→ **Requirement**: No image is to be carried over; reproduce the rest of the listing word for word.
++++++++++
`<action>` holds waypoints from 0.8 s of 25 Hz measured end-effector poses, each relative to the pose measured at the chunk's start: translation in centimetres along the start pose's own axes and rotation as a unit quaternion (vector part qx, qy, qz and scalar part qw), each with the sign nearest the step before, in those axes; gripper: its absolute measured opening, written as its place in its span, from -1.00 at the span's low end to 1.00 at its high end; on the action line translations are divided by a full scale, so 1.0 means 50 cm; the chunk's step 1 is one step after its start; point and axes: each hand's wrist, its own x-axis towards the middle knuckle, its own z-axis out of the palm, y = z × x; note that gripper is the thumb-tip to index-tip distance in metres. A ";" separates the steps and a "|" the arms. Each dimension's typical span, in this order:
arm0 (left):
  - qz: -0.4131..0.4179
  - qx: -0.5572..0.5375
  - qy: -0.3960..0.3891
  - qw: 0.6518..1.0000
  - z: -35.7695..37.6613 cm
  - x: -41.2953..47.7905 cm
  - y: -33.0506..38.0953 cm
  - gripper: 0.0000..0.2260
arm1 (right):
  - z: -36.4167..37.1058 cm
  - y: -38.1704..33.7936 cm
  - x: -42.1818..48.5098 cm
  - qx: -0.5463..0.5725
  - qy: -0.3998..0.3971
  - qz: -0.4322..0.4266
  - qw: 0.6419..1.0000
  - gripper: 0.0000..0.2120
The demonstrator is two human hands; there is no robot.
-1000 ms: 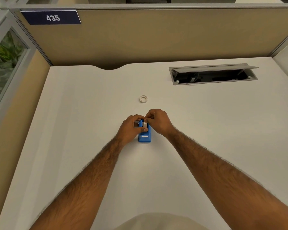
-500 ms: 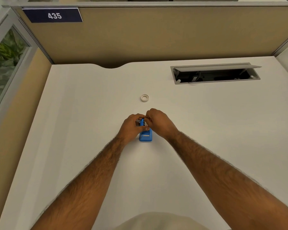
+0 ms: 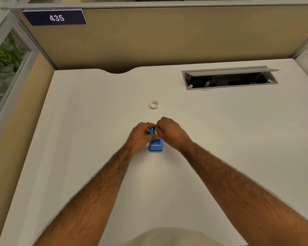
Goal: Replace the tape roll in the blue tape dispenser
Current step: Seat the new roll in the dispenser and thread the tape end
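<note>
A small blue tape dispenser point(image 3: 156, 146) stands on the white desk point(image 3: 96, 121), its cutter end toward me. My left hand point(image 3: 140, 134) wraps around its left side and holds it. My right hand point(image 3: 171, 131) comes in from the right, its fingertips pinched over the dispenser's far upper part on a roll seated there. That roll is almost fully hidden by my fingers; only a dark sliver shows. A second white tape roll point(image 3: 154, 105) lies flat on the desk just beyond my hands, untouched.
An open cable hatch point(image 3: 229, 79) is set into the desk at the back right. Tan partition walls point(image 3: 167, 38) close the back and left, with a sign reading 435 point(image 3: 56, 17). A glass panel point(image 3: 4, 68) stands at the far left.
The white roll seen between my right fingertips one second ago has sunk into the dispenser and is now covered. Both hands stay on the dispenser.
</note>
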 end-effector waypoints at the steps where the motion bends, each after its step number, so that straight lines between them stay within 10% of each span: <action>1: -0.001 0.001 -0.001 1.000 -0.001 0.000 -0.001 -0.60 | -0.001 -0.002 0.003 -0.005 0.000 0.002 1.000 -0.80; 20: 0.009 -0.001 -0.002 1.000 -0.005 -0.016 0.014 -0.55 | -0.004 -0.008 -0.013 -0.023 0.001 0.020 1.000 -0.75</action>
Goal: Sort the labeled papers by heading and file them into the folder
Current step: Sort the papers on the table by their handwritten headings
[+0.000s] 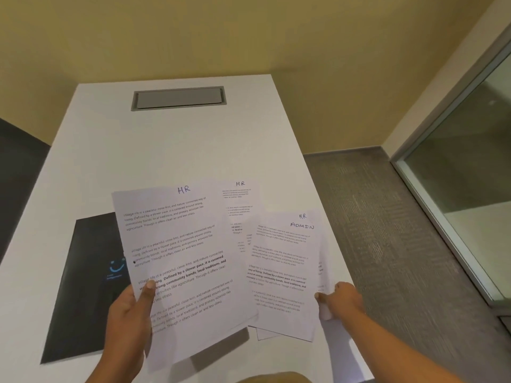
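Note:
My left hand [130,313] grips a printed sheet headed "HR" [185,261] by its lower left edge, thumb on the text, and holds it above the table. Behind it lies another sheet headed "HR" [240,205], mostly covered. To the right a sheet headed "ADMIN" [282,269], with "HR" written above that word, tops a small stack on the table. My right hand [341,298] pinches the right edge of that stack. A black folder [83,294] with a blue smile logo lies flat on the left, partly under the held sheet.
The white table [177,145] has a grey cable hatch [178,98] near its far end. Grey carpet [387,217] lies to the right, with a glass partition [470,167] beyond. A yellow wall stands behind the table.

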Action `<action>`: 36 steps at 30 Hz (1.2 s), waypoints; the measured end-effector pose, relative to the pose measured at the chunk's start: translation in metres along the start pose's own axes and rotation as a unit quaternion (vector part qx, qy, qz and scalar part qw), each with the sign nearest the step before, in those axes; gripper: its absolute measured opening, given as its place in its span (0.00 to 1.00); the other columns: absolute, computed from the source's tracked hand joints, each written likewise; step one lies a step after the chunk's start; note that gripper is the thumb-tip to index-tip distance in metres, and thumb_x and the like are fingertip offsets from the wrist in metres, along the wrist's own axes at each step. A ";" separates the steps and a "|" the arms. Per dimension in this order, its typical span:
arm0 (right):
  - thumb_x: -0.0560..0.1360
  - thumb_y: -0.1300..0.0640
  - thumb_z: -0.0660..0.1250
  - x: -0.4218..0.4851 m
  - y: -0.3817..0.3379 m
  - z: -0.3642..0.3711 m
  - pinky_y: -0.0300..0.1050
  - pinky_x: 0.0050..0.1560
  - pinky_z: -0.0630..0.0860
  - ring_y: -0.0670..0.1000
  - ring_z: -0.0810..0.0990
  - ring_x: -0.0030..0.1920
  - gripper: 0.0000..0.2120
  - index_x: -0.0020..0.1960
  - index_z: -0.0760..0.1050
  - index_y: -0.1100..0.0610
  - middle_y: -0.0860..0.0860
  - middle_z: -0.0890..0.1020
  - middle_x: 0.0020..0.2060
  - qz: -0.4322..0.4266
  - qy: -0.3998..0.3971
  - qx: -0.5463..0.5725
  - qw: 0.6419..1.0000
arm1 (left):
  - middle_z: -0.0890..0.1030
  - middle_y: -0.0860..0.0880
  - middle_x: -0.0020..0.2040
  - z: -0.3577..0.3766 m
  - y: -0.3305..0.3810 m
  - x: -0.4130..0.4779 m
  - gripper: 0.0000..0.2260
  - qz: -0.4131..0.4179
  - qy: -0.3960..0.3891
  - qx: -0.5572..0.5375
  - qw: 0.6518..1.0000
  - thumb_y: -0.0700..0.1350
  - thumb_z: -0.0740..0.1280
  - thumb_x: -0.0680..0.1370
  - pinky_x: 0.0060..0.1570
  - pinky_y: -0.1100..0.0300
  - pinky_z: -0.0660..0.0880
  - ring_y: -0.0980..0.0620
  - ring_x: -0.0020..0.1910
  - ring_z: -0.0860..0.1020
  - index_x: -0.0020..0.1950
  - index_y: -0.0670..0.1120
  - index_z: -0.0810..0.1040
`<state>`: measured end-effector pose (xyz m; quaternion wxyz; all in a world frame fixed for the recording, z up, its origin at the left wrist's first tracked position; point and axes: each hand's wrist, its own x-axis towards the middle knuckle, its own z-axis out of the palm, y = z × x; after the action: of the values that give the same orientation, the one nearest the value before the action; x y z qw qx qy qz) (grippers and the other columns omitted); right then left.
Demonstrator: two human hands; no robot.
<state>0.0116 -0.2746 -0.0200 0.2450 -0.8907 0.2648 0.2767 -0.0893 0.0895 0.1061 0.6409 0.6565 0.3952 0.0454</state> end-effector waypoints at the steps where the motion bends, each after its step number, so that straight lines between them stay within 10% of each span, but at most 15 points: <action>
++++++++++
→ **Output below**:
`<action>` holds waypoints from 0.8 s of 25 Hz measured end-effector poses, each relative to the pose measured at the chunk's start: translation in centimetres along the start pose's own axes and rotation as a unit quaternion (vector part qx, qy, qz and scalar part qw), each with the sign nearest the step before, in those axes; gripper: its absolute measured opening, written as its place in its span, from -1.00 at the span's low end to 1.00 at its high end; on the action line translations are divided by a full scale, so 1.0 means 50 cm; the chunk's step 1 is one step after its start; point and axes: each hand's wrist, its own x-axis towards the middle knuckle, its own z-axis out of the palm, y = z × x; note that gripper is the thumb-tip to index-tip distance in metres. A ";" separates the steps and a "|" the arms. Each dimension's typical span, in this order:
arm0 (left):
  - qz: -0.4131..0.4179
  - qx: -0.5572..0.5375
  - qy: -0.3960..0.3891
  - qw: 0.6518..1.0000
  - z: -35.7695..37.6613 cm
  - x: -41.2953..47.7905 cm
  - y: -33.0506..38.0953 cm
  - gripper: 0.0000..0.2260
arm1 (right):
  - z: -36.4167..37.1058 cm
  - y: -38.1704..33.7936 cm
  - x: -42.1818..48.5098 cm
  - qx: -0.5463..0.5725
  - qy: -0.3998..0.3971
  - qz: -0.4322..0.4266
  - qw: 0.6419..1.0000
  - gripper: 0.0000..0.2120
The demonstrator is two human hands; there is no robot.
-1000 ms: 
-500 ms: 
+0 ms: 
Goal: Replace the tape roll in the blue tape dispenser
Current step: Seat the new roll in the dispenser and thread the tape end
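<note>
A small blue tape dispenser point(image 3: 156, 146) stands on the white desk point(image 3: 96, 121), its cutter end toward me. My left hand point(image 3: 140, 134) wraps around its left side and holds it. My right hand point(image 3: 171, 131) comes in from the right, its fingertips pinched over the dispenser's far upper part on a roll seated there. That roll is almost fully hidden by my fingers; only a dark sliver shows. A second white tape roll point(image 3: 154, 105) lies flat on the desk just beyond my hands, untouched.
An open cable hatch point(image 3: 229, 79) is set into the desk at the back right. Tan partition walls point(image 3: 167, 38) close the back and left, with a sign reading 435 point(image 3: 56, 17). A glass panel point(image 3: 4, 68) stands at the far left.
The white roll seen between my right fingertips one second ago has sunk into the dispenser and is now covered. Both hands stay on the dispenser.
</note>
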 end-effector waypoints at the steps where the motion bends, each after its step number, so that straight lines between them stay within 10% of each span: <action>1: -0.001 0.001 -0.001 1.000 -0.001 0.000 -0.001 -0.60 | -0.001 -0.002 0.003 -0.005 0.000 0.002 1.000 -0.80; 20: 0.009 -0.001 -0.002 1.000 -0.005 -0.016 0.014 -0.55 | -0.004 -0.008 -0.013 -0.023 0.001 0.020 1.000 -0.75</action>
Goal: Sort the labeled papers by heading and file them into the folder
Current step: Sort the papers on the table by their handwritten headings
[+0.000s] 
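Note:
My left hand [130,313] grips a printed sheet headed "HR" [185,261] by its lower left edge, thumb on the text, and holds it above the table. Behind it lies another sheet headed "HR" [240,205], mostly covered. To the right a sheet headed "ADMIN" [282,269], with "HR" written above that word, tops a small stack on the table. My right hand [341,298] pinches the right edge of that stack. A black folder [83,294] with a blue smile logo lies flat on the left, partly under the held sheet.
The white table [177,145] has a grey cable hatch [178,98] near its far end. Grey carpet [387,217] lies to the right, with a glass partition [470,167] beyond. A yellow wall stands behind the table.
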
Action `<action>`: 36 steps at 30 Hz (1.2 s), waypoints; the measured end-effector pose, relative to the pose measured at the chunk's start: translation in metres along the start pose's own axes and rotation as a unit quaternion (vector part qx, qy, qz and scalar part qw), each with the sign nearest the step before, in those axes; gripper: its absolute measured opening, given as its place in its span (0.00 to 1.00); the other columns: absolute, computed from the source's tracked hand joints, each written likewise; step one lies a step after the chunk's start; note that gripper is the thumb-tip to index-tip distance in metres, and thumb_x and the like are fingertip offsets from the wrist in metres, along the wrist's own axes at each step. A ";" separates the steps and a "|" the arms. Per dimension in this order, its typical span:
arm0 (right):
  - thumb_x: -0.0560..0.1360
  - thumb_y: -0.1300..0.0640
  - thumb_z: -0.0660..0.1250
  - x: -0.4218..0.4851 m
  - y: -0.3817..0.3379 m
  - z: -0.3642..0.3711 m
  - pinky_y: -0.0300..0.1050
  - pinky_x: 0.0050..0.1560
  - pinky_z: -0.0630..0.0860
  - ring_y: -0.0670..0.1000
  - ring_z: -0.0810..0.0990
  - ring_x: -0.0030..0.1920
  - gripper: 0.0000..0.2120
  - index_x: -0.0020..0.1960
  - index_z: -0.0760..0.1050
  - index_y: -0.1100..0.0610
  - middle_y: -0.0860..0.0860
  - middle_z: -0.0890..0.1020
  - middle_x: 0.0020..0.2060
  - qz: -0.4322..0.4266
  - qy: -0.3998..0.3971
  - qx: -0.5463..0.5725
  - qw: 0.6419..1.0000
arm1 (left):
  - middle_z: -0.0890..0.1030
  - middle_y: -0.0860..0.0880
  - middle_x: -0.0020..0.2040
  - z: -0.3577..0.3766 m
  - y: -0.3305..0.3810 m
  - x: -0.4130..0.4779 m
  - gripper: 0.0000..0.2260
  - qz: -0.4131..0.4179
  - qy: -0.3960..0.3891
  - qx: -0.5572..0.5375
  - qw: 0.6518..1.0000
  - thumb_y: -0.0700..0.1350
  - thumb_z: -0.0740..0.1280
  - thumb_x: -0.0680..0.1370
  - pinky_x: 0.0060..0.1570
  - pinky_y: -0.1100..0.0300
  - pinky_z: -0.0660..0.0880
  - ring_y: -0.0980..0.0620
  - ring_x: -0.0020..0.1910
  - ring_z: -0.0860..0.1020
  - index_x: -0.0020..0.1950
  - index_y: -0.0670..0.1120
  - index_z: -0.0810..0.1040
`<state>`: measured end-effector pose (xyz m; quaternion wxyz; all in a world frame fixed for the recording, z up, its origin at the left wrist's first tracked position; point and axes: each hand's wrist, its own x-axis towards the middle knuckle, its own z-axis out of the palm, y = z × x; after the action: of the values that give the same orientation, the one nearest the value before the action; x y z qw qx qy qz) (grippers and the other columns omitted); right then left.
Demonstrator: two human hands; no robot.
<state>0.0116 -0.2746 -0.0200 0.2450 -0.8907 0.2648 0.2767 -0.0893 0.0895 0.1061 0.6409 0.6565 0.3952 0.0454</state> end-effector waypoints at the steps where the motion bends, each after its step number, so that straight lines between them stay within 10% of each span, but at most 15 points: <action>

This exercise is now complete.